• La théologie féministe, oui, elle existe ( 1ère partie)

    Un exemple parmi tant d'autres d'une réflexion théologique féministe:

    Voici la conférence que Juan Jose Tamayo a prononcé à l'inauguration d'une faculté consacrée à la théologie féministe au Salvador.

    On peut lire le texte original espagnol sur: http://www.adital.com.br/site/noticia.asp?lang=ES&cod=76112  

    et la traduction anglaise sur:

    http://iglesiadescalza.blogspot.fr/2013_06_30_archive.html

    Voici  la traduction française faite par Michelle C.Drouault

     

    CONFÉRENCE PRONONCÉE À L’INAUGURATION DE L’ECOLE DE THÉOLOGIE FÉMINISTE DE L’ASSOCIATION DES FEMMES CATHOLIQUES DU SALVADOR POUR LE DROIT À DÉCIDER

    San Salvador, 28 Juin 2013,

     

    Je souhaite exprimer ma reconnaissance à l’Association des femmes catholiques du Salvador pour le Droit à Décider, pour m’avoir invité à  faire cette conférence pour l’inauguration de l’Ecole de Théologie Féministe, qui se déroulera de Juillet à Décembre 2013 ; avec un programme structuré autour de 3 axes fondamentaux :

    - L’Histoire de la Théologie Féministe,

    - les Droits Humains des femmes, un compromis éthique et théologique

    - Sexualité et Corporalité.

     

    Cette invitation constitue pour moi un honneur et un défi :

    Un honneur, parce que je suppose avoir le privilège d’assister à la fondation d’une des expériences théologiques les plus prometteuses, la naissance de la première école de Théologie Féministe au Salvador ! Elle enrichira sans doute la théologie latino –américaine de la Libération par de nouveaux apports dans une perspective d’études sur le genre ;

    Un défi parce que cette conférence introductive fait une analyse critique de l’attitude des religions envers les femmes, et établit les bases d’une théologie féministe de libération ; élaborée à partir des théories féministes : le genre, le patriarcat, l’autonomie, la subjectivité, l’alliance entre les femmes, la violence de genre, etc.

     

    Je vais développer systématiquement 5 idées maîtresses pendant cette conférence :

    - Les religions ne se sont jamais bien entendues avec les femmes ; c’est vrai encore aujourd’hui

    -Les religions ont exercé sur les femmes des violences de toutes sortes : violence physique, psychologique, religieuse, et symbolique

    -Cependant, les femmes sont les personnes les plus fidèles aux préceptes religieux, les meilleures éducatrices dans les différentes fois religieuses qui existent ; et, pour aussi paradoxal que cela paraisse, les meilleures reproductrices de la structure patriarcale des religions

    -Mais le nombre de femmes qui se rebellent contre les religions va croissant ; et sans abandonner l’espace religieux, elles s’organisent de manière autonome et vivent l’expérience spirituelle à partir de leur subjectivité propre, sans avoir à passer par l’intermédiaire des hommes

    -De cette rébellion a surgi DANS TOUTES LES RELIGIONS une nouvelle forme de pensée, et une reformulation des croyances et des pratiques religieuses : la théologie féministe !
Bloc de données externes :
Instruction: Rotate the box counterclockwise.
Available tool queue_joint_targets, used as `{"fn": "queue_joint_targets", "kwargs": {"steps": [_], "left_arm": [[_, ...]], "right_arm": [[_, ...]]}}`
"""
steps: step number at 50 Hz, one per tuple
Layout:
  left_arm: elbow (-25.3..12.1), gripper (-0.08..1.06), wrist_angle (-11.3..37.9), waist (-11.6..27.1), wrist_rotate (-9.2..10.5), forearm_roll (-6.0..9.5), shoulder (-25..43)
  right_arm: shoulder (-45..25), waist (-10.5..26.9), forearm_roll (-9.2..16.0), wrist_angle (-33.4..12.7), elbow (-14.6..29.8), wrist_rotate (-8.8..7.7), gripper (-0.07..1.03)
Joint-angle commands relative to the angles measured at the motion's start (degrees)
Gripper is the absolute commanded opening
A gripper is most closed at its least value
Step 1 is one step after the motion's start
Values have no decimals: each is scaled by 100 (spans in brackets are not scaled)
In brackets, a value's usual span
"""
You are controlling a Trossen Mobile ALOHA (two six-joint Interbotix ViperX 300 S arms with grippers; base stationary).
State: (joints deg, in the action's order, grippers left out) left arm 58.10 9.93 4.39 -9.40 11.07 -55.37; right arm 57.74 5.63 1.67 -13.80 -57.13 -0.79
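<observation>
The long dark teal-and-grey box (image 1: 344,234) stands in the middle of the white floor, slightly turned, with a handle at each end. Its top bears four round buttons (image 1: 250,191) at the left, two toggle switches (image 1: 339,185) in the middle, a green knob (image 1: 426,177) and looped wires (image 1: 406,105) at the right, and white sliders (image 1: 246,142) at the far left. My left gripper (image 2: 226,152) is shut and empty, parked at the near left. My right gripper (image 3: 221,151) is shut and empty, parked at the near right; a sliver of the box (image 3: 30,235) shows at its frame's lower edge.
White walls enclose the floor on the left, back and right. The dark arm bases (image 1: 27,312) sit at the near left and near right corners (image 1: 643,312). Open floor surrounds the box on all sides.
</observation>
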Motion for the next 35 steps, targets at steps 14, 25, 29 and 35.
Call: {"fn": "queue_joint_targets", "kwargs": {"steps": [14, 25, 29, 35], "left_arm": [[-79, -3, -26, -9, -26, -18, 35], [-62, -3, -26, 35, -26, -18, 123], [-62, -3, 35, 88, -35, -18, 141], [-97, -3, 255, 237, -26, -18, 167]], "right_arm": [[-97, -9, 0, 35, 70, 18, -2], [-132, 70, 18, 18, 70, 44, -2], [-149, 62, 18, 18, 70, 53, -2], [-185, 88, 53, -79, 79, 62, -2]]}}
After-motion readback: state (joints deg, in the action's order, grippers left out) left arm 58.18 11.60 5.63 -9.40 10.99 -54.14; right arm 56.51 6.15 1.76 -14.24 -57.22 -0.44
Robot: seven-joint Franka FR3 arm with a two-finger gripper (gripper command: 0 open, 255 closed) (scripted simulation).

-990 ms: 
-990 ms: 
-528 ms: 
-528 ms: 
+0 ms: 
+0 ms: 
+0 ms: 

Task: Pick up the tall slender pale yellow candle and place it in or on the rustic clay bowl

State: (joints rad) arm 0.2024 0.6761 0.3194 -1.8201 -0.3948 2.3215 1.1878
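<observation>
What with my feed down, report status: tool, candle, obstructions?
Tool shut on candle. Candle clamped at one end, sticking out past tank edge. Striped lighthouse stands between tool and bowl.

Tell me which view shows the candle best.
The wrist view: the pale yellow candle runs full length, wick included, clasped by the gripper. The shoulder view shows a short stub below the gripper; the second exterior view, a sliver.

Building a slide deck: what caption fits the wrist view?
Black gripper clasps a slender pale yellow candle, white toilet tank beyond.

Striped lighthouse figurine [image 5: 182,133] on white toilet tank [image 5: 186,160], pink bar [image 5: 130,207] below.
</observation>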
    Les femmes sont les éternelles oubliées et les grandes perdantes en matière de religion !

    Les femmes dans les religions ne sont pas reconnues comme sujets, mais considérées comme d’éternelles mineures qui ont besoin d’être conduites par des guides spirituels masculins pour acquérir le sens de ce qui est moral ; ont besoin qu’ils leur disent ce qui est bien et ce qui est mal, ce qu’elles peuvent et ne peuvent pas faire ; surtout en matière de sexualité, de relation de couple, et d’éducation des enfants.

    Les normes morales auxquelles se conformer pour les femmes sont la plus part du temps éloignées, pour ne pas dire contraires, aux orientations égalitaires des fondateurs des religions.

    Elles sont dictées par les hommes, qui les imposent comme des obligations absolues.

    Dans l’imaginaire religieux patriarcal représenté par les prêtres, imams, rabbins, lamas, pasteurs et maîtres spirituels ; les femmes sont considérées comme tentatrices, de conduite légère ; sans morale, etc.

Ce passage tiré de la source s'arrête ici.